- Instructions to follow
Below is a listing to transcribe in full and exactly; keep the pictures out.
───── Dataset excerpt
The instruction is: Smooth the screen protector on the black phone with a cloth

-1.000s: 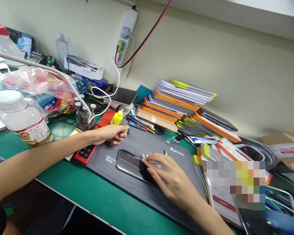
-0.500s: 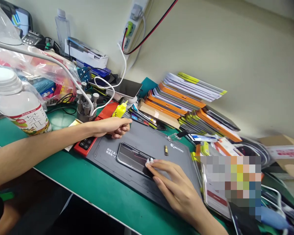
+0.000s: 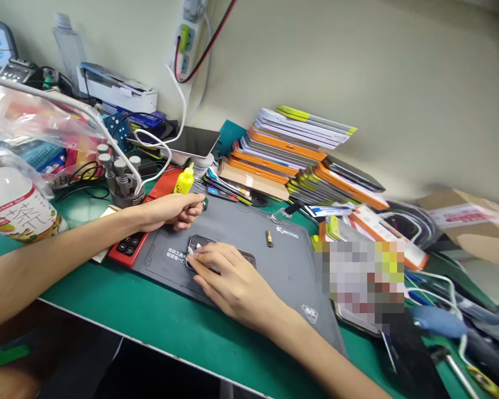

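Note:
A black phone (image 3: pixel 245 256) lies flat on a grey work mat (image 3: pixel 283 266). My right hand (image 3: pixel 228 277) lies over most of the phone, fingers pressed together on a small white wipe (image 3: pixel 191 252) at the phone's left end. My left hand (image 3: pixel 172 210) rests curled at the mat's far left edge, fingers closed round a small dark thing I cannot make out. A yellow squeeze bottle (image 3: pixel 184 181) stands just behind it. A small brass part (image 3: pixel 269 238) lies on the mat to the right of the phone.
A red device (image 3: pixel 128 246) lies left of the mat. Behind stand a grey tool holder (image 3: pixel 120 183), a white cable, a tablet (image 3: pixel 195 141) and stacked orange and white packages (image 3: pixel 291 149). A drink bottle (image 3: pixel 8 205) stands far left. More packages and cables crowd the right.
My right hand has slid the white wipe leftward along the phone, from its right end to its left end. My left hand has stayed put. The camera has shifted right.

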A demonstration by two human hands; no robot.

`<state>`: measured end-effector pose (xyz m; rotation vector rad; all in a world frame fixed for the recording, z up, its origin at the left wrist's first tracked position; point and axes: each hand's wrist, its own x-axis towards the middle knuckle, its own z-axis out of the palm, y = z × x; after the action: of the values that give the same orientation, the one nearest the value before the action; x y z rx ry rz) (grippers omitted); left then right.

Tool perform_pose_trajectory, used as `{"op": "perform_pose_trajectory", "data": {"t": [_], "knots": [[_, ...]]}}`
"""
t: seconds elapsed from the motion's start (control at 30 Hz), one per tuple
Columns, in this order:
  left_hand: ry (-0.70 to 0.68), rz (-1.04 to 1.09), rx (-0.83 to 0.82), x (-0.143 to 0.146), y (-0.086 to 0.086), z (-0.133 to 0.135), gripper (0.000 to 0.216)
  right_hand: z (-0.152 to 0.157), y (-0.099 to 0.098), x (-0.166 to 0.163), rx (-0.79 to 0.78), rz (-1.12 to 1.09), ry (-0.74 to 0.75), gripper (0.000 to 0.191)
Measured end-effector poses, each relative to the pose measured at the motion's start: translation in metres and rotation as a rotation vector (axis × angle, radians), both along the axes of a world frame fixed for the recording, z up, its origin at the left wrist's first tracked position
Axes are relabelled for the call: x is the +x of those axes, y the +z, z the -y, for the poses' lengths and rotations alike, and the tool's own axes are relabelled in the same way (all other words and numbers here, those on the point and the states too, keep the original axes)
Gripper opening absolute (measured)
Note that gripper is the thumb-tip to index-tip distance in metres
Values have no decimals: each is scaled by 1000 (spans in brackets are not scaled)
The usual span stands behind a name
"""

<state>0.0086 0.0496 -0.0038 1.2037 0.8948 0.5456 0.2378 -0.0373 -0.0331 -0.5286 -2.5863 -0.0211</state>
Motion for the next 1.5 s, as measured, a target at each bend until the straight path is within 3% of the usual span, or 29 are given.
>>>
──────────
- Answer to the exercise
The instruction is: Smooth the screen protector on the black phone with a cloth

-1.000s: 
-0.500s: 
+0.000s: 

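Note:
A black phone (image 3: pixel 245 256) lies flat on a grey work mat (image 3: pixel 283 266). My right hand (image 3: pixel 228 277) lies over most of the phone, fingers pressed together on a small white wipe (image 3: pixel 191 252) at the phone's left end. My left hand (image 3: pixel 172 210) rests curled at the mat's far left edge, fingers closed round a small dark thing I cannot make out. A yellow squeeze bottle (image 3: pixel 184 181) stands just behind it. A small brass part (image 3: pixel 269 238) lies on the mat to the right of the phone.
A red device (image 3: pixel 128 246) lies left of the mat. Behind stand a grey tool holder (image 3: pixel 120 183), a white cable, a tablet (image 3: pixel 195 141) and stacked orange and white packages (image 3: pixel 291 149). A drink bottle (image 3: pixel 8 205) stands far left. More packages and cables crowd the right.
My right hand has slid the white wipe leftward along the phone, from its right end to its left end. My left hand has stayed put. The camera has shifted right.
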
A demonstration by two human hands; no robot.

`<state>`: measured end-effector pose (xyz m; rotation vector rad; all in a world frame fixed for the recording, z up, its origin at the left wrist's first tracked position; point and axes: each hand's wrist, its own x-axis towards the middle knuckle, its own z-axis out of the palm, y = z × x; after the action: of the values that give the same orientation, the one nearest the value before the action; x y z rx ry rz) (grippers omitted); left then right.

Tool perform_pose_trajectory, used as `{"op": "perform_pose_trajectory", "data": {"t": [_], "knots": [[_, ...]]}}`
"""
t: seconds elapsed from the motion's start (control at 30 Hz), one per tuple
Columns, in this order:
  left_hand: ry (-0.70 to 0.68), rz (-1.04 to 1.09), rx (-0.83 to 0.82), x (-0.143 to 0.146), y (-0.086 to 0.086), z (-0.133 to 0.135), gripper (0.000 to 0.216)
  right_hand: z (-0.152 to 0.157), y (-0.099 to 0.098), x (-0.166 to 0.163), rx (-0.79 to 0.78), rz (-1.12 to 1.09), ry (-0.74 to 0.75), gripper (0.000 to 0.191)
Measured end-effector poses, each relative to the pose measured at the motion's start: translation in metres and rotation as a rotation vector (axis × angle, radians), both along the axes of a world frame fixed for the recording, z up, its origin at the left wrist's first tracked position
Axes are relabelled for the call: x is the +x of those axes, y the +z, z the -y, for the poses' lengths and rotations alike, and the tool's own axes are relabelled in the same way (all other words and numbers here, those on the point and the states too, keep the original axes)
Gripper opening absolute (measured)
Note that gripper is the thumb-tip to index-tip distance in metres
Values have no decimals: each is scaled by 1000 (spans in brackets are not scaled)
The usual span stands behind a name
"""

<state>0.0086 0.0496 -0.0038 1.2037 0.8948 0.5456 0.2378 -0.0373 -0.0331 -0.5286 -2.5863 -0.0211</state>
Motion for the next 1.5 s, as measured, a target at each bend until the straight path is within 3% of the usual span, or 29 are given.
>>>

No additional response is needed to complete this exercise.